TASK DETAILS — Please copy each line of the records below that includes the word "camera".

DATA SHOWN —
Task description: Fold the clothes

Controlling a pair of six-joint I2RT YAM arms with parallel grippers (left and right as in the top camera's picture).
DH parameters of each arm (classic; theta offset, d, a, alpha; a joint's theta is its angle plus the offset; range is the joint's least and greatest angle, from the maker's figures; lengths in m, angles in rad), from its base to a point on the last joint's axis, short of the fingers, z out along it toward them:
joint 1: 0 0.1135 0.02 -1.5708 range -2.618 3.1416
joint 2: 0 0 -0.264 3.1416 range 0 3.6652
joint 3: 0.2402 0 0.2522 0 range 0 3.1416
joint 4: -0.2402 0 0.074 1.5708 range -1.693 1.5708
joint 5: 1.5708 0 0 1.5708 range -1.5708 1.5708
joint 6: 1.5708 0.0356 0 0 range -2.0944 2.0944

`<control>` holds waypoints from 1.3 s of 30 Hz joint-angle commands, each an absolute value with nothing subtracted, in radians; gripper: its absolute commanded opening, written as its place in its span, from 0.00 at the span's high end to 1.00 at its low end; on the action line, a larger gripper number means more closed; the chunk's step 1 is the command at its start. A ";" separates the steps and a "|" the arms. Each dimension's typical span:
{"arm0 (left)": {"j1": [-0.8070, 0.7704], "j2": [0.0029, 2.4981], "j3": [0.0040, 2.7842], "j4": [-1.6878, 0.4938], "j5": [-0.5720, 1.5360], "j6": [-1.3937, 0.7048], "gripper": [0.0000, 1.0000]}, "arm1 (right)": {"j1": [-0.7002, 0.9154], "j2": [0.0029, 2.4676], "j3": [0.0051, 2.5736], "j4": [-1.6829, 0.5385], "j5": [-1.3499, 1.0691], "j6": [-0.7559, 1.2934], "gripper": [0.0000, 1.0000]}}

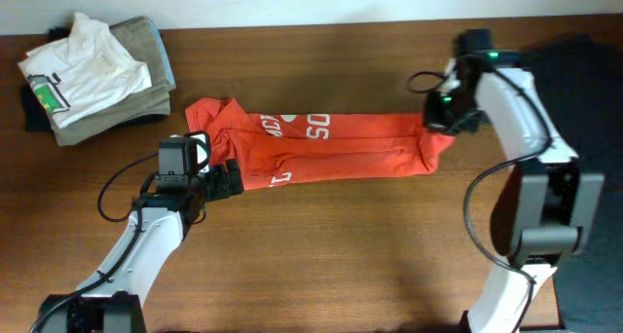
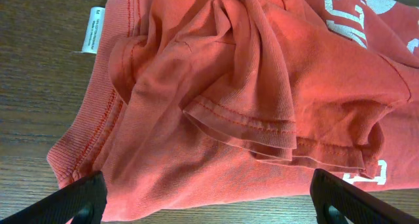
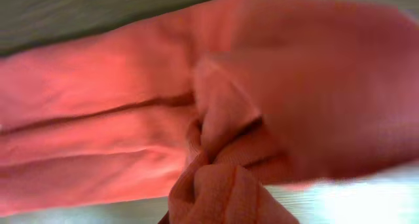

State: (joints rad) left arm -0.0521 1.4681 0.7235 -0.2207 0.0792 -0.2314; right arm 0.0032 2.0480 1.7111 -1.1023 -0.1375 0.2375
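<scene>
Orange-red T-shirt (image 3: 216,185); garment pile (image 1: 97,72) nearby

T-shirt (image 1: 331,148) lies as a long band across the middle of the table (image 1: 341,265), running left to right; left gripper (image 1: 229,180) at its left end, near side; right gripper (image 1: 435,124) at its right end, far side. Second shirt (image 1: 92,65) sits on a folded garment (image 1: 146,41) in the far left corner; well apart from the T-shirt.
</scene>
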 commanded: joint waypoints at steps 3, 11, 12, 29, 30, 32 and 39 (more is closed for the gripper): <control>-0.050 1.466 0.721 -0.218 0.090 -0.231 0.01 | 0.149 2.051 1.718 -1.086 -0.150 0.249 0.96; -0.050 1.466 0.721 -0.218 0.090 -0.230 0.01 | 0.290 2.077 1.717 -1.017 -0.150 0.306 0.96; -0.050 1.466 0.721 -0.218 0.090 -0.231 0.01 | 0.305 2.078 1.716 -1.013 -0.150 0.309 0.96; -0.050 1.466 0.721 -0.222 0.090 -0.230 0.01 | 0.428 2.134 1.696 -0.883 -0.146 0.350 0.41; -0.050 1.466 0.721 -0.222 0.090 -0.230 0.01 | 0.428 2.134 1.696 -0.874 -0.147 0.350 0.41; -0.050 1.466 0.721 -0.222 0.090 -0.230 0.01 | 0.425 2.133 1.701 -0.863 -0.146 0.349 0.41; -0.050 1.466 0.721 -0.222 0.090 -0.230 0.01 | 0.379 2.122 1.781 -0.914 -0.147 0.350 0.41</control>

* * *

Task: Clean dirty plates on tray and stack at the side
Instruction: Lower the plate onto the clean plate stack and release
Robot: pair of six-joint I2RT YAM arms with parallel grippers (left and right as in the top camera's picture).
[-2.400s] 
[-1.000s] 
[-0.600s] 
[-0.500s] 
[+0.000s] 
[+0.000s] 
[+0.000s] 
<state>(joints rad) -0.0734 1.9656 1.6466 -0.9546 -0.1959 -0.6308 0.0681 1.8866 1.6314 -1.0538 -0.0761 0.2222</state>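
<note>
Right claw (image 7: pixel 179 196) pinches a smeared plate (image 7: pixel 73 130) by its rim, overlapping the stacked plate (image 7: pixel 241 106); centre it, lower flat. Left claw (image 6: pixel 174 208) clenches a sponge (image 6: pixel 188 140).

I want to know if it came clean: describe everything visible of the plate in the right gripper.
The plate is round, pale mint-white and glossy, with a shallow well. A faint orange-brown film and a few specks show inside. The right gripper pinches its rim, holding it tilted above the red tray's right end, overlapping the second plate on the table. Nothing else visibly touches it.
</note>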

ANSWER BOX —
Controlling a pair of six-joint I2RT YAM arms with parallel grippers (left and right as in the top camera's picture).
Robot: pair of six-joint I2RT YAM arms with parallel grippers (left and right as in the top camera's picture).

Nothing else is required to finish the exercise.